Announce: "I'm using dev-tdd for test-driven development."

Test-Driven Development

<EXTREMELY-IMPORTANT> ## The Iron Law of TDD

WRITE THE FAILING TEST FIRST. SEE IT FAIL. This is not negotiable.

Before writing ANY implementation code, you MUST:

Write a test that will fail (because the feature doesn't exist yet)
Run the test and SEE THE FAILURE OUTPUT (RED)
Document in LEARNINGS.md: "RED: [test name] fails with [error message]"
Only THEN write implementation code
Run test again, SEE IT PASS (GREEN)
Document: "GREEN: [test name] now passes"

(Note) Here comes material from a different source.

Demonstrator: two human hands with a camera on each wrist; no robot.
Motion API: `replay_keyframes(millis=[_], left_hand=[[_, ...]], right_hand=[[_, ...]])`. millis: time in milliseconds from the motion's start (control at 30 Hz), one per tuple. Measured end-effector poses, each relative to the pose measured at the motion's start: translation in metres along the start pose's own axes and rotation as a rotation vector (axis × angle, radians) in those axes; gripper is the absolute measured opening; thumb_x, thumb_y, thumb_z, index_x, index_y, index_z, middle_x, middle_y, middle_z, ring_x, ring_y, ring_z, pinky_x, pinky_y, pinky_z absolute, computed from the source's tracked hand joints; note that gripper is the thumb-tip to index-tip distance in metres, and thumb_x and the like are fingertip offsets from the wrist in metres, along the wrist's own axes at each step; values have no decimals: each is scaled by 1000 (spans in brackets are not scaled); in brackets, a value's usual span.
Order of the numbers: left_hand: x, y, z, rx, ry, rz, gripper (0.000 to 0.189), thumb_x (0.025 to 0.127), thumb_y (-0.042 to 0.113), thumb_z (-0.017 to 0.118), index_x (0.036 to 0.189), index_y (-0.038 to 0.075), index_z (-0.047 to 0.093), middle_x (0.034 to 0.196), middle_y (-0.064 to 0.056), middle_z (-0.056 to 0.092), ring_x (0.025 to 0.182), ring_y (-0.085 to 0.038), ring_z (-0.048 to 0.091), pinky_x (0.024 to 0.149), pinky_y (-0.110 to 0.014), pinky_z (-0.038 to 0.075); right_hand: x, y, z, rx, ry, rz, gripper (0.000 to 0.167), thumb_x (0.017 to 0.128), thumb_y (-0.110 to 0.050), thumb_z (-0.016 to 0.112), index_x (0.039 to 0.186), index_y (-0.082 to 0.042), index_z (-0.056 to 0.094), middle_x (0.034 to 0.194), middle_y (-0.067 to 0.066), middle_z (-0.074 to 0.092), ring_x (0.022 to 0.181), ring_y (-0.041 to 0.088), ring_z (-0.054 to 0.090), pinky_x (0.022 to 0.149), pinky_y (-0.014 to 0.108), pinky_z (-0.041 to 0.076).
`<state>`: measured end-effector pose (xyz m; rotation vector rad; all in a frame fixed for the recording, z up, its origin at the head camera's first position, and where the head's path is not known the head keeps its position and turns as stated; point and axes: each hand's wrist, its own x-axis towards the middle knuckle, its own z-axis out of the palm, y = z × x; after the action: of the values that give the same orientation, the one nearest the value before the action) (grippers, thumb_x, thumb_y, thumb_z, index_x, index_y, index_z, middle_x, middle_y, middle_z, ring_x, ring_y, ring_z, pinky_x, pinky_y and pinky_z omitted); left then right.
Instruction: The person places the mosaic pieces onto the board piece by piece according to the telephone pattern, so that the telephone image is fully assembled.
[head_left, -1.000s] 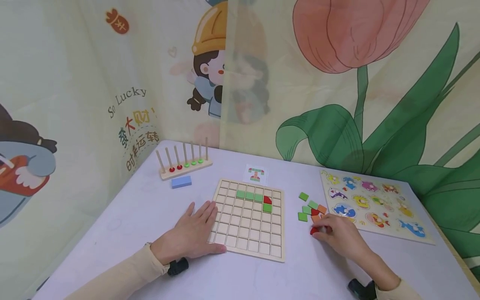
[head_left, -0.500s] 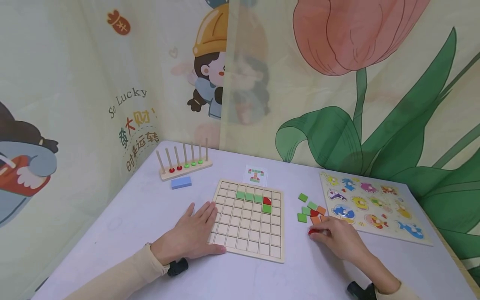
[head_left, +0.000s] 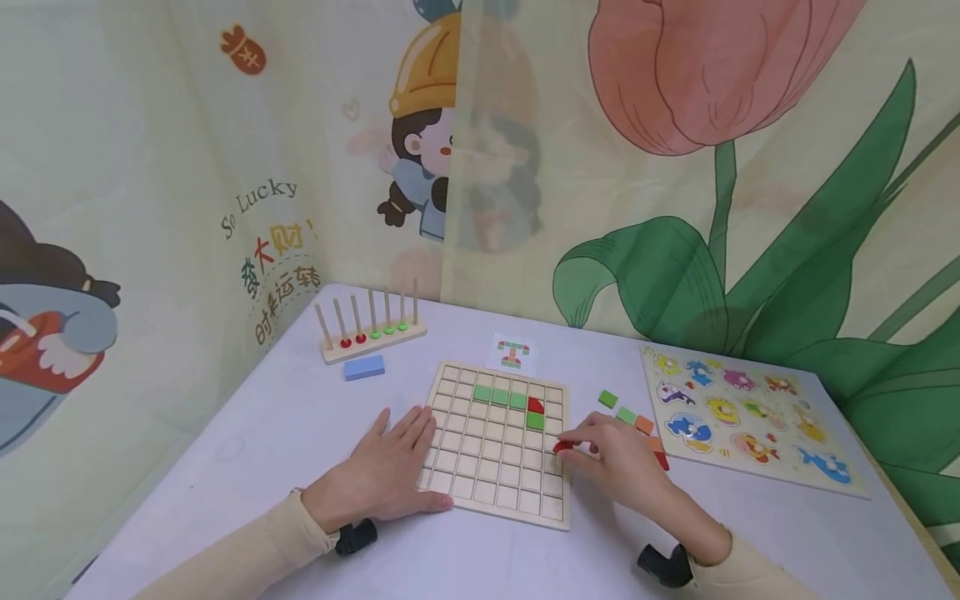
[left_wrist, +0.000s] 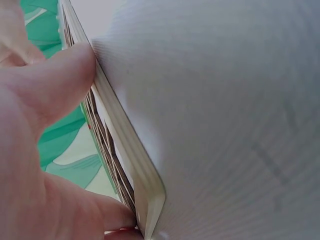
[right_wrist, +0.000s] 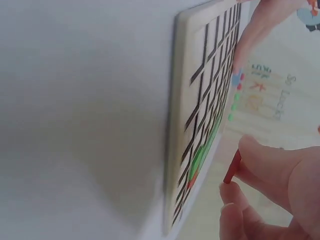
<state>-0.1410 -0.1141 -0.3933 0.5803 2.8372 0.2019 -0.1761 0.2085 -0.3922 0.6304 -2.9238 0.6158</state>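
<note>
A square wooden grid board (head_left: 512, 482) lies on the white table. In its upper rows sit several green tiles (head_left: 500, 397), a red quarter-round tile (head_left: 536, 405) and a darker green tile (head_left: 535, 421) just below that. My left hand (head_left: 382, 471) rests spread at the board's left side, its thumb along the near edge. In the left wrist view, the thumb (left_wrist: 75, 70) touches the board's rim. My right hand (head_left: 626, 462) pinches a small red tile (head_left: 562, 447) between thumb and fingers above the board's right edge. The right wrist view shows this red tile (right_wrist: 232, 167) edge-on.
Right of the board lie loose tiles, including a green tile (head_left: 608, 399) and an orange tile (head_left: 644, 425), partly hidden by my right hand. Behind the board is a pattern card (head_left: 513, 354). A peg stand (head_left: 375, 337), blue block (head_left: 364, 367) and animal puzzle board (head_left: 738, 417) stand around.
My right hand has moved left from the loose tiles to the board's right edge, carrying the red tile. The left hand has stayed in place.
</note>
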Motion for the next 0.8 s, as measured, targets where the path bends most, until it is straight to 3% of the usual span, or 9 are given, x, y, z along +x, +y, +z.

The RED step is not optional. If you haven't seen the test fail, you haven't done TDD. </EXTREMELY-IMPORTANT>

The TDD Cycle

RED → Run test, see failure, log to LEARNINGS.md
GREEN → Minimal code only, run test, see pass, log to LEARNINGS.md
REFACTOR → Clean up while staying green

Step 1: RED - Write Failing Test

# Write the test FIRST
def test_user_can_login():
    result = login("user@example.com", "password123")
    assert result.success == True
    assert result.token is not None

Run it and SEE IT FAIL:

$ pytest tests/test_auth.py::test_user_can_login -v
FAILED - NameError: name 'login' is not defined

Log to LEARNINGS.md:

## RED: test_user_can_login
- Test written
- Fails with: NameError: name 'login' is not defined
- Expected: function doesn't exist yet

Step 2: GREEN - Minimal Implementation

Write the minimum code to make the test pass:

def login(email: str, password: str) -> LoginResult:
    # Minimal implementation
    return LoginResult(success=True, token="dummy-token")

Run and SEE IT PASS:

$ pytest tests/test_auth.py::test_user_can_login -v
PASSED

Log to LEARNINGS.md:

## GREEN: test_user_can_login
- Minimal login() implemented
- Test passes
- Ready for refactor

Step 3: REFACTOR - Improve While Green

Clean up the code while keeping tests passing:

def login(email: str, password: str) -> LoginResult:
    user = User.find_by_email(email)
    if user and user.check_password(password):
        return LoginResult(success=True, token=generate_token(user))
    return LoginResult(success=False, token=None)

Verify still GREEN:

$ pytest tests/test_auth.py -v
All tests PASSED

What Counts as a Test

<EXTREMELY-IMPORTANT> ### REAL Tests vs FAKE "Tests"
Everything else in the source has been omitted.